Yet tho' we now part, in the bless'd realms above,
We will meet soon again, free from life's woeful lot;
We will meet to dear joy, we will meet to sweet love,
Then no more need I say "O! forget me not."
Z.
Gleaner, I-325, Mar. 1809, Lancaster (Penn.).
TRANSLATION FROM THE GERMAN.
Whoever has perused the prophetick metrical compositions of Van Vander Horderclogeth must surely remember the poem on the 3697 fol. of which the following is a translation; it commences thus—
Vrom Grouter gruder grout gropstock, Zordur zoop, &c.

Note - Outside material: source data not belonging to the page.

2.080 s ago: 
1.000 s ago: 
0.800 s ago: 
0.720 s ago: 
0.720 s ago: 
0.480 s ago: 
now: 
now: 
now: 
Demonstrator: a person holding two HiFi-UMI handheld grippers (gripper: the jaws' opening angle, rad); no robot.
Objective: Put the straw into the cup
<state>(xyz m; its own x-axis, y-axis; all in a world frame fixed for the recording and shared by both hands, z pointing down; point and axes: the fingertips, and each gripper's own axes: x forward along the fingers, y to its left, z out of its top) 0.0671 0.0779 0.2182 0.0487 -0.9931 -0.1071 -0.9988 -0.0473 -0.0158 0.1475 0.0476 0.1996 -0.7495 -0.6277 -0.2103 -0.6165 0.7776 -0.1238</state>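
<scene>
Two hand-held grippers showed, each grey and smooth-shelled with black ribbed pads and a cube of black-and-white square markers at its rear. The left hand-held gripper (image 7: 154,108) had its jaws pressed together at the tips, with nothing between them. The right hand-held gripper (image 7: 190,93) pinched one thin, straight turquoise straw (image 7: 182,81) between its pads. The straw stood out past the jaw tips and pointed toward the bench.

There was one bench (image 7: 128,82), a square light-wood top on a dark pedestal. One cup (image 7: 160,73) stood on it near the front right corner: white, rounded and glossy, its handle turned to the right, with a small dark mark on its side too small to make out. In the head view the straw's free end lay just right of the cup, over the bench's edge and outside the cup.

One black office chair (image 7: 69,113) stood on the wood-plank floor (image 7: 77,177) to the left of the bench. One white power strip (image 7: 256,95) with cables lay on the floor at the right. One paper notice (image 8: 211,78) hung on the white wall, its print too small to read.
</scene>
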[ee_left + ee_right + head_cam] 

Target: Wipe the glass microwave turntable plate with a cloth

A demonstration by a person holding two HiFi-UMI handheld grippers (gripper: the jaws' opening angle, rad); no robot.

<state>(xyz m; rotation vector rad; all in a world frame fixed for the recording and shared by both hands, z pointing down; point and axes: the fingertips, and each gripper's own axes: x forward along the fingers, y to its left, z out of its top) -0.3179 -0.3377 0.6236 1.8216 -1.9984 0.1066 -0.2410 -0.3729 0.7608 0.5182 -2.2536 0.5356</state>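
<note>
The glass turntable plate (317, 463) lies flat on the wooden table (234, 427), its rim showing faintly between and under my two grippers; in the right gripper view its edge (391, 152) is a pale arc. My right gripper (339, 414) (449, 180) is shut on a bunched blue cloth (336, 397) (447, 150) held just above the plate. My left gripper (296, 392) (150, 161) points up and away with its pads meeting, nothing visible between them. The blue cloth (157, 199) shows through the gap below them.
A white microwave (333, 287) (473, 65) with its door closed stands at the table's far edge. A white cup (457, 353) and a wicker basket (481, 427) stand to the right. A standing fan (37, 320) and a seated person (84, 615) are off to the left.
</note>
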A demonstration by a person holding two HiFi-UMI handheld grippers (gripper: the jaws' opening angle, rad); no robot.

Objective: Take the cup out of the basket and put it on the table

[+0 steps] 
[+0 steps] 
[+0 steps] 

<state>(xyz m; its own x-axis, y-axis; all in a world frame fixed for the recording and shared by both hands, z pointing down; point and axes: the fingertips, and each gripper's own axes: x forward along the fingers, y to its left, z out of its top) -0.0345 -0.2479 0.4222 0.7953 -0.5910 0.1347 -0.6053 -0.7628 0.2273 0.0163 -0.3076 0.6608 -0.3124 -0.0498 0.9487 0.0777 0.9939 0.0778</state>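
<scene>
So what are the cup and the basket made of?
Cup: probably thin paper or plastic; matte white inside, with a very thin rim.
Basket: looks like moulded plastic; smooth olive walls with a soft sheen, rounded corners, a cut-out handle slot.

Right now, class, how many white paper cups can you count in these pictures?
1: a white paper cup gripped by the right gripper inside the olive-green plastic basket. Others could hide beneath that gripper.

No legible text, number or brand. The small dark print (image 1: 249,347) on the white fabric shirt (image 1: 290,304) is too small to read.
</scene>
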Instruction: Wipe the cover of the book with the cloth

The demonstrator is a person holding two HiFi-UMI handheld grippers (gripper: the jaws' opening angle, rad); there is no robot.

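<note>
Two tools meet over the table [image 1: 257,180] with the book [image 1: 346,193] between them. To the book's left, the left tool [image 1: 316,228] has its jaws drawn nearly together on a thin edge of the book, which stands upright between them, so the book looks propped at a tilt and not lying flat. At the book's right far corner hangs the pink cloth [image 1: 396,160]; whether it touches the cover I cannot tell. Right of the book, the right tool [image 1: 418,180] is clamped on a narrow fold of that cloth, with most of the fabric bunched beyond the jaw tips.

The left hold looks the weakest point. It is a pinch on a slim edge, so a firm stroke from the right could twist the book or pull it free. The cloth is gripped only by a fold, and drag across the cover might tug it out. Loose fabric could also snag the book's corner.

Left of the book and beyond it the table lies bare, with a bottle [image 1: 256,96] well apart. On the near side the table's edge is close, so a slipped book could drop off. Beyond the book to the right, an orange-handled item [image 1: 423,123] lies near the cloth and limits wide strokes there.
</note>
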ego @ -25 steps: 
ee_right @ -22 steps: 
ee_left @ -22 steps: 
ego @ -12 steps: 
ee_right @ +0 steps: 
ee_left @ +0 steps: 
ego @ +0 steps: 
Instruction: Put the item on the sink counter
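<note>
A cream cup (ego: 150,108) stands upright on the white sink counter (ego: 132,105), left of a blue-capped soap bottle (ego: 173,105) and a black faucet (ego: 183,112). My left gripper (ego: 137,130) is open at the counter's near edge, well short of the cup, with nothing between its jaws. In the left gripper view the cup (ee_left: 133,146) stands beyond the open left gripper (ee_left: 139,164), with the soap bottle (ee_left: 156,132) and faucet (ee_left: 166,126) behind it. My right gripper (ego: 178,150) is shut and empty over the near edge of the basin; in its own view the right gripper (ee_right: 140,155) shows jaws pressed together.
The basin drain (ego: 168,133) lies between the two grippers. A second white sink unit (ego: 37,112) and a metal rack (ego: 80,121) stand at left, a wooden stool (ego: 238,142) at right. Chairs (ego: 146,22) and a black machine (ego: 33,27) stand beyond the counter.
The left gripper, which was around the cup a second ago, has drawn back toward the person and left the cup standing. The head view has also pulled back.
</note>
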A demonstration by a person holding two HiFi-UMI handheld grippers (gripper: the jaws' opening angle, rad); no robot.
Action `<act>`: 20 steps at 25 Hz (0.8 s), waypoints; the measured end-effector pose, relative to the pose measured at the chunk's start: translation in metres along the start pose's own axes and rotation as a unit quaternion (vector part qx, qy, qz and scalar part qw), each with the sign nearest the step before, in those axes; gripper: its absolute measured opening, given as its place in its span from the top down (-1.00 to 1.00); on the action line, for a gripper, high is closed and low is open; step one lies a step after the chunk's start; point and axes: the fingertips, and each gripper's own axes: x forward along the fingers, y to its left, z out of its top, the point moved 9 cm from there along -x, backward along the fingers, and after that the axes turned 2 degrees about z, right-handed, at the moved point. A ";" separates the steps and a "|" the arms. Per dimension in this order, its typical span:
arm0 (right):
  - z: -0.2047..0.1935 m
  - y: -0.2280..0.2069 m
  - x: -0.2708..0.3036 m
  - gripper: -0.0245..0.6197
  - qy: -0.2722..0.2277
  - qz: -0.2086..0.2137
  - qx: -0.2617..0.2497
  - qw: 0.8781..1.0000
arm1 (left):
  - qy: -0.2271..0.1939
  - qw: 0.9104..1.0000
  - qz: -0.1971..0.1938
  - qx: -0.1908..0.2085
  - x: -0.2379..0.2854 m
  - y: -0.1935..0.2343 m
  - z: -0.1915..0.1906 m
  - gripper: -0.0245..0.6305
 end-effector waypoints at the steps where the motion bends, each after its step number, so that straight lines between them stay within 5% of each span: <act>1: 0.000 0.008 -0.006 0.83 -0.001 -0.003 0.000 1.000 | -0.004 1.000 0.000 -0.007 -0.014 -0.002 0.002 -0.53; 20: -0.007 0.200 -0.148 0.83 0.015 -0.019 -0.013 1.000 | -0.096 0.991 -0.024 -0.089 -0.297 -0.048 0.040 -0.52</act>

All gloomy and sorrowful Beelzebub sat,
With his imps and his devils around,
When the thundering knocker of Hell's outer grate
Rang a peal so terrifick and loud on the gate,
That all Erebus echoed the sound.
Full swift to the portal the young devils flew,
And the long gloomy passage unbarr'd;
When a lanthorn-jaw'd monster stood forth to their view,
So meagre his figure, so pale was his hue,
That the devils all trembled and star'd.
All green were his eyes in their sockets decay'd,
His nose was projecting and wide,
In a dusty frock-coat was his carcase array'd,
On his scull he a three-corner'd scraper display'd,
And two volumes[34] he bore at his side.
So foul were his breath and the words that he said,
That his teeth had long rotted away—
And now to the devils a signal he made,
To show him their master, the devils obey'd,
And brought him where Beelzebub lay.